The reverse is also true. When ida dominates without the grounding of pingala, a different kind of imbalance appears — difficulty acting on what you know, a tendency to absorb other people’s energy without boundaries, a feeling of drifting without direction.
The sushumna — where balance lives
In yogic teaching, the sushumna — the central channel — only becomes fully active when ida and pingala are in balance. This is considered the highest state of the energy body. It is the channel through which the deepest levels of awareness become available. Pranayama practices like nadi shodhana — alternate nostril breathing — are specifically designed to clear and balance ida and pingala, drawing energy toward the sushumna.
You do not have to be a yogi to understand what this points toward. The central channel activating when both currents are balanced is a beautiful way of saying: your deepest intelligence, your clearest thinking, your most grounded and expansive self — all of that becomes available when you are no longer running entirely from one energy.

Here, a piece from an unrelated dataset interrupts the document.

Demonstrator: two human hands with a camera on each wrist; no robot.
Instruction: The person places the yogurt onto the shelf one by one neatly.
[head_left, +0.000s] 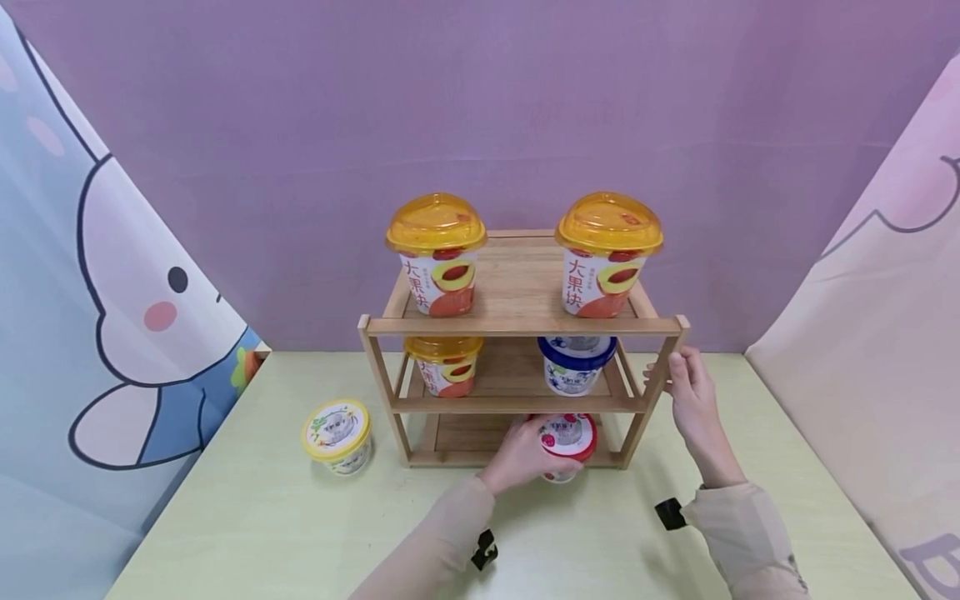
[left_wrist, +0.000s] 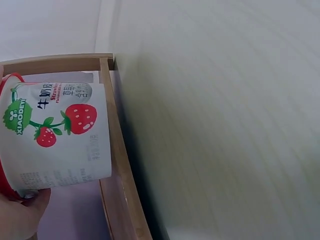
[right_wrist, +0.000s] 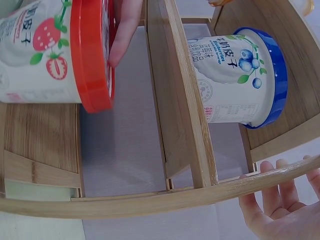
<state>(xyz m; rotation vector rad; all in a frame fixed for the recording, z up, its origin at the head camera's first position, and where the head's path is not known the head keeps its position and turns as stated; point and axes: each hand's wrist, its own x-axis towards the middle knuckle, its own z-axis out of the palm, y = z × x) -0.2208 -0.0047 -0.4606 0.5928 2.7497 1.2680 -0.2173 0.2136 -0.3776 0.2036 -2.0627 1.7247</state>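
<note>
My left hand [head_left: 525, 454] grips a strawberry yogurt tub [head_left: 567, 435] with a red lid at the right end of the bottom shelf of a wooden rack [head_left: 517, 327]. In the left wrist view the tub's printed side [left_wrist: 65, 135] shows two strawberries, and part of the hand is cut off by the frame. My right hand [head_left: 697, 408] holds the rack's right front post, fingers behind it and thumb in front. Directly above the strawberry tub, on the middle shelf, stands a blueberry tub [right_wrist: 235, 80] with a blue lid.
Two tall peach cups [head_left: 446, 258] with domed orange lids stand on the top shelf, left and right. A similar cup [head_left: 447, 371] is at the middle shelf's left. On the table [head_left: 247, 517], left of the rack, stands a yellow-lidded tub [head_left: 339, 435]. A purple cloth [head_left: 480, 100] hangs behind.
</note>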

This is the foundation of what HerAwaken explores across seven areas of a woman’s life. Not the suppression of one energy in favour of another. The active, conscious balancing of both — so the full range of who you are can come forward.
A simple place to start
You do not need a yoga practice to begin feeling this in your own body. Start by noticing. When you are in a driven, pushing, getting-things-done state — that is pingala. Notice how your body feels. Is there tension? Heat? A slight sense of urgency that does not quite switch off?
When you are in a receptive, slow, deeply present state — that is ida. Notice that too. Does it feel uncomfortable? Does a part of you keep reaching for something to do?
The noticing itself is the beginning of balance. Because you cannot shift what you cannot see. And once you can feel the difference between the two currents, you start to have a choice about which one you inhabit — rather than defaulting to whichever one your conditioning set as the background setting.
That choice — made again and again, in small moments throughout an ordinary day — is what integration actually looks like in practice.